Submitted to: Inoculum
Publication Type: Abstract Only
Publication Acceptance Date: 5/21/2002
Publication Date: 6/30/2002
Citation: Klich, M.A., Cary, J.W., Beltz, S.B., Bennett, C.A. 2002. A molecular comparison of aflatoxin/sterigmatocystin biosynthetic pathways of four Aspergillus species. Inoculum. 53(3):39.

Interpretive Summary:

Technical Abstract: The genes for biosynthesis of the mycotoxins aflatoxin (AF) and sterigmatocystin (ST) are similar in that they are clustered and are similar in structure and function. However, for the well-studied species A. parasiticus and A. nidulans, which produce AF and ST respectively, the arrangement of the genes in the cluster is different and the amino acid sequence of the individual genes can be quite different. Two species not closely related morphologically to A. parasiticus produce aflatoxin, A. ochraceoroseus and A. venezuelense. The order of the genes in the A. ochraceoroseus cluster is more similar to that of A. nidulans and A. parasiticus. Within genes, the % amino acid sequence similarity of A. ochraceoroseus to A. parasiticus or A. nidulans was roughly equivalent to that of A. parasiticus to A. nidulans, except for the regulatory gene aflR, for which the A. ochraceoroseus to A. nidulans similarity level was twice that of A. parasiticus to A. nidulans.
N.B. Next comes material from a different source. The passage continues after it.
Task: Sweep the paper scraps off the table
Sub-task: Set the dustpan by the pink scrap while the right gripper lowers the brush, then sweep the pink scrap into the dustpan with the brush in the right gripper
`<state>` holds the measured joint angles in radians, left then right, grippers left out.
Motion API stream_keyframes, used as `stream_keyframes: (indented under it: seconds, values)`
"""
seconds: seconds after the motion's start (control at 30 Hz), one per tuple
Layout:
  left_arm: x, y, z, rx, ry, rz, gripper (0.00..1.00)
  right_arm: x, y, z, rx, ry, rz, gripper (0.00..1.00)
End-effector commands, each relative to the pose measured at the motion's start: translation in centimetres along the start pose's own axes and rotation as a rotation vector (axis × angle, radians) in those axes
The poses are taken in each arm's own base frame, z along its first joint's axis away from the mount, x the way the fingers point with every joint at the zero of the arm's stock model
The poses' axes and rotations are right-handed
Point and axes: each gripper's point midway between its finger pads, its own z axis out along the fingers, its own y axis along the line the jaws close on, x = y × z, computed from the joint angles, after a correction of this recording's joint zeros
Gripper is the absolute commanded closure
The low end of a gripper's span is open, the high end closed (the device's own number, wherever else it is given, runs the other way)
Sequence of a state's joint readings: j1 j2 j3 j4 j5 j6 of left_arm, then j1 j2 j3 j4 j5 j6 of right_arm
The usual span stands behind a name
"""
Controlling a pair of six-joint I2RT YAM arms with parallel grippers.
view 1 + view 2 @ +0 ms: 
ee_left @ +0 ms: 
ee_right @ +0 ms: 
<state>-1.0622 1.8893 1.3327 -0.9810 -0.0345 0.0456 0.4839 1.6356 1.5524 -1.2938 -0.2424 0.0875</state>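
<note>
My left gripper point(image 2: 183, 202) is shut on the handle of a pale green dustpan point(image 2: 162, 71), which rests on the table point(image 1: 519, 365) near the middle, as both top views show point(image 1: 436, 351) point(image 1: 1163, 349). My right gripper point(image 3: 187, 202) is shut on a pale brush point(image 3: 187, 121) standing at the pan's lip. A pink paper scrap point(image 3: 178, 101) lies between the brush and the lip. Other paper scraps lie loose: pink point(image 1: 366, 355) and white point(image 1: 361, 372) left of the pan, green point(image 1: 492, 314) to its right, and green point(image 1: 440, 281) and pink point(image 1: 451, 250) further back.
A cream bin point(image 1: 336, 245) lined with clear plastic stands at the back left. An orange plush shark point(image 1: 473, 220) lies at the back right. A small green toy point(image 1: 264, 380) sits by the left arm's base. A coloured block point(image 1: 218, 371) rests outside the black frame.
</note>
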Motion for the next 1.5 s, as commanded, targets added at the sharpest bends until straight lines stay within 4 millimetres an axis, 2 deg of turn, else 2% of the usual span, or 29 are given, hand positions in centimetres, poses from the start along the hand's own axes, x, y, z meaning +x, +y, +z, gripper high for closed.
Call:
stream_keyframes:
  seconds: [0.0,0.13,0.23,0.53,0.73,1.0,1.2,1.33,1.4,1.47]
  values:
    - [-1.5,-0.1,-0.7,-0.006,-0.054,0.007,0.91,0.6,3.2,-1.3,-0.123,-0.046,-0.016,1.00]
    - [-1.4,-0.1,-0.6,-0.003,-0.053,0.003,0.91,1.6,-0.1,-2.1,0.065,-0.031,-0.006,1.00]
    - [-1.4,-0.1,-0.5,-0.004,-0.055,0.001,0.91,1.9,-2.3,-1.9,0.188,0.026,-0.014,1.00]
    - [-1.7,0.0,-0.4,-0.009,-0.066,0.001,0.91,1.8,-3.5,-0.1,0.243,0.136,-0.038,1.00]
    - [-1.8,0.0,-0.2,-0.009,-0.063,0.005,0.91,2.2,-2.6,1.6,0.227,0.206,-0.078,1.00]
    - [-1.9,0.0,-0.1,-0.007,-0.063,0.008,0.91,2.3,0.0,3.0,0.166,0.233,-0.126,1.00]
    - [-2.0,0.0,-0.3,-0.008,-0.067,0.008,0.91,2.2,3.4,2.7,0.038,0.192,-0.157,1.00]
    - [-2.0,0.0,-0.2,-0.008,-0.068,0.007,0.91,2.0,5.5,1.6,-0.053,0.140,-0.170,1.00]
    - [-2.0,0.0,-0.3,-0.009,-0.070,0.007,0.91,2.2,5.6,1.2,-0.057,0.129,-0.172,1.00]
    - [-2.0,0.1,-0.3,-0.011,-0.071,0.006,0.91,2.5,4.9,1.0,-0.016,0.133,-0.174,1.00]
DNA of A. venezuelense probed with genes of the other three species did not hybridize at all to some of the genes, but when hybridization occurred, it was stronger with genes from A. ochraceoroseus and A. nidulans than those from A. parasiticus. These data indicate that the aflatoxin biosynthetic pathways for A. ochraceoroseus and A. venezuelense are more closely related to that of the sterigmatocystin-producer A. nidulans than to the aflatoxin-producer A. parasiticus.